"Relax. You've spent so many hours in the pool training for this. Relax and breathe."
This was the monkey chatter in my head as I placed my face in the water for a quick lake swim on Saturday. Each workout has a purpose and my purpose for this day was to squelch my fear of getting back into the open water.
You see, my last open water swim took place in the mountains of Maryland at Deep Creek Lake during the Savage Man Triathlon in September 2010. The water was cold and I was so unprepared for the shock it would have on my body. When my face hit the water, my body wouldn't exhale my breath and I spent the entire 0.9 mile on my back. I periodically tried to flip over and put my face back in the water, but the result was the same. I was so disappointed .... told myself afterwards that I would NOT compete in another triathlon.
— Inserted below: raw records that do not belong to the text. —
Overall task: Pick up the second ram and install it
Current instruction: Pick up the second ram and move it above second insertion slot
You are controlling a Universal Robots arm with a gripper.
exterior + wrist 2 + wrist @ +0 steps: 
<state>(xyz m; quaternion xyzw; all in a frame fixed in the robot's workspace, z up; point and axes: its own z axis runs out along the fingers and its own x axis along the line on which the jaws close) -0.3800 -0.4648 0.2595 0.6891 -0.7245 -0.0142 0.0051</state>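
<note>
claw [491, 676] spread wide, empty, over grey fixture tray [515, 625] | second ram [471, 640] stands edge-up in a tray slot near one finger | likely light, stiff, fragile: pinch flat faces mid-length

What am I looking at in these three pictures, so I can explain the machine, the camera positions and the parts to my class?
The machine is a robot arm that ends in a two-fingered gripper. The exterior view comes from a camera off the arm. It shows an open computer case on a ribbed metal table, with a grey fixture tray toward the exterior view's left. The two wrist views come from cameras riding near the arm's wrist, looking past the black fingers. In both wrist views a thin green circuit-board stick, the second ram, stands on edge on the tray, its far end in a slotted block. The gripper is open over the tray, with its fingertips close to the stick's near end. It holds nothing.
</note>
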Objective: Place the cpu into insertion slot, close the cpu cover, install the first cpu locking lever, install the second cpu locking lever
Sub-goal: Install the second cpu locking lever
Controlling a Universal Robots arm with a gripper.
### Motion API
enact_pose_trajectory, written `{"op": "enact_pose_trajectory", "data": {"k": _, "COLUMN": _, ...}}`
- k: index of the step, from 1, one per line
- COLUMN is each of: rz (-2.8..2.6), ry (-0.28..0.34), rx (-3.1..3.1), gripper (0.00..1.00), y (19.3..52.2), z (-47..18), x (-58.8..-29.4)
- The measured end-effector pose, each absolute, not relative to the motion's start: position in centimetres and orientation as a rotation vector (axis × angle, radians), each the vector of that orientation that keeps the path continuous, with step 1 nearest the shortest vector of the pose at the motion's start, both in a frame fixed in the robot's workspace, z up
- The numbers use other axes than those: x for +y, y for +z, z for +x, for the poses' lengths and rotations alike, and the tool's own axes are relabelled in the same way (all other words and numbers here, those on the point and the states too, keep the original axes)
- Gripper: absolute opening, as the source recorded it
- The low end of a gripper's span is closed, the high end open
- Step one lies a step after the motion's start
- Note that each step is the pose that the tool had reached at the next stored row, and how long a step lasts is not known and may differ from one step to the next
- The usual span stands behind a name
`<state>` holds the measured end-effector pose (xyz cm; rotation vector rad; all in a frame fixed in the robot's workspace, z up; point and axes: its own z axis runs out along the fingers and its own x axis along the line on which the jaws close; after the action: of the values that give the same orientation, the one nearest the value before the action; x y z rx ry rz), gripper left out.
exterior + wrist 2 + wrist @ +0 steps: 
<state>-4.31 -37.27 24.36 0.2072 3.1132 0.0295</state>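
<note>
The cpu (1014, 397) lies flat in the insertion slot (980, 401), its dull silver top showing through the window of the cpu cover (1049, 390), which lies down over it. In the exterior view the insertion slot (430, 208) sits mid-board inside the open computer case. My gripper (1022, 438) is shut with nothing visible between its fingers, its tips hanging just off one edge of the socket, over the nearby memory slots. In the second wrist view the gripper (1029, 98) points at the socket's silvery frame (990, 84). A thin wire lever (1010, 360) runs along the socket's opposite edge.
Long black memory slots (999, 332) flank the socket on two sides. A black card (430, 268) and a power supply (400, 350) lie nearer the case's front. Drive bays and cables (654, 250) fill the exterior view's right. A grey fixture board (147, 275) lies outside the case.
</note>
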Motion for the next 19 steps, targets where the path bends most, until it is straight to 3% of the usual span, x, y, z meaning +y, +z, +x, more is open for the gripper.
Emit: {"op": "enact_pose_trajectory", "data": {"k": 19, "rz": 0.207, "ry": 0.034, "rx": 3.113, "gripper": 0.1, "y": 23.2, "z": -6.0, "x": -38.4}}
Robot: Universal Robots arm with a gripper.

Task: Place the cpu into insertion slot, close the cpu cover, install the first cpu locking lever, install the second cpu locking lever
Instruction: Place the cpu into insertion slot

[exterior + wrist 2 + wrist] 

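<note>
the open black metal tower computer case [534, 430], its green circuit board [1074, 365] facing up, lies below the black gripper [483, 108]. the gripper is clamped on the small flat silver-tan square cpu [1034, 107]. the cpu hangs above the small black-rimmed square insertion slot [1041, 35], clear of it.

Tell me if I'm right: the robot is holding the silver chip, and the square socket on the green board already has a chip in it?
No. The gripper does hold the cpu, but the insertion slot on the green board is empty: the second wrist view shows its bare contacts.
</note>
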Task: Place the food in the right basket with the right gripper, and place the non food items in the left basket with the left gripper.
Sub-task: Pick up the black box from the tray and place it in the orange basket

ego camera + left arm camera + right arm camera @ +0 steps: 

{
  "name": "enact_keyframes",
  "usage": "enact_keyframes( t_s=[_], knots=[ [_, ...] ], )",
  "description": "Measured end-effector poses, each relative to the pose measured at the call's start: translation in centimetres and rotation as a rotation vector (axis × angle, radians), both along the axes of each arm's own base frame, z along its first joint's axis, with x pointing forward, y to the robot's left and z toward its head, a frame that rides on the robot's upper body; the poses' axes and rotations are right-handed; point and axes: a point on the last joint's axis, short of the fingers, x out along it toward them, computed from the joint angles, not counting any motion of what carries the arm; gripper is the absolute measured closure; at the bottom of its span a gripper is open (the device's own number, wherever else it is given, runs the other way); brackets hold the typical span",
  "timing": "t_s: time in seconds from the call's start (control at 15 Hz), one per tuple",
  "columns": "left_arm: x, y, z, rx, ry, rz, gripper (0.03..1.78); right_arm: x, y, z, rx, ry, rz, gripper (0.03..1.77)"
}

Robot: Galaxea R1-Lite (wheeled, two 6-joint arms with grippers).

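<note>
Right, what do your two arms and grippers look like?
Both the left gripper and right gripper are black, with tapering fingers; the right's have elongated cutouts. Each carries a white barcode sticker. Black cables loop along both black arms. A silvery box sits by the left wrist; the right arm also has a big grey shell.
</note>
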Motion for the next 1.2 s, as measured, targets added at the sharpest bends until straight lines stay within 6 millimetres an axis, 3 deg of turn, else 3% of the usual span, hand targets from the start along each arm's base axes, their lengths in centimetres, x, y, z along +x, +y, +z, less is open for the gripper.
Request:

Yet, here I am, two years later, training for the longest endurance event of my life. I consider the swim my weakest discipline and in order to complete the first portion of the Kansas Half Ironman, I must stroke for 1.2 miles in the open water with no lane lines to keep me on track and no place to land my feet when I grow tired.
Saturday's sky was overcast and there was a breeze heavy enough to make the water a little choppy. Both were distractions that could derail me if I let the voices in my head take control. Not only have I been training my body for the last five months, I have also been training my mind to remain calm when I start to feel as if events are veering from the norm.
Only a few hundred yards for the day, but I stepped out of the water with a smile. Task accomplished.
Three days later I was back in a lake for another open water swim. Clear skies, no wind, taking place at the lake I will be racing this Sunday ... and 100 other triathletes. My purpose this time was to swim. Swim around the bouys. Swim and stay on course. Just swim.
I wouldn't consider Tuesday night's swim one of my best open water swims, but I was relaxed. I remained calm even as I swam into other swimmers, swam off course, and lost sight of land through my fogged goggles.
Yes, I am thrilled to announce the waiting is finally over. I am exhaling.
I am so proud of you, Heather. You are my hero! Please know I'll be sending ALL my good ju-ju your way tomorrow!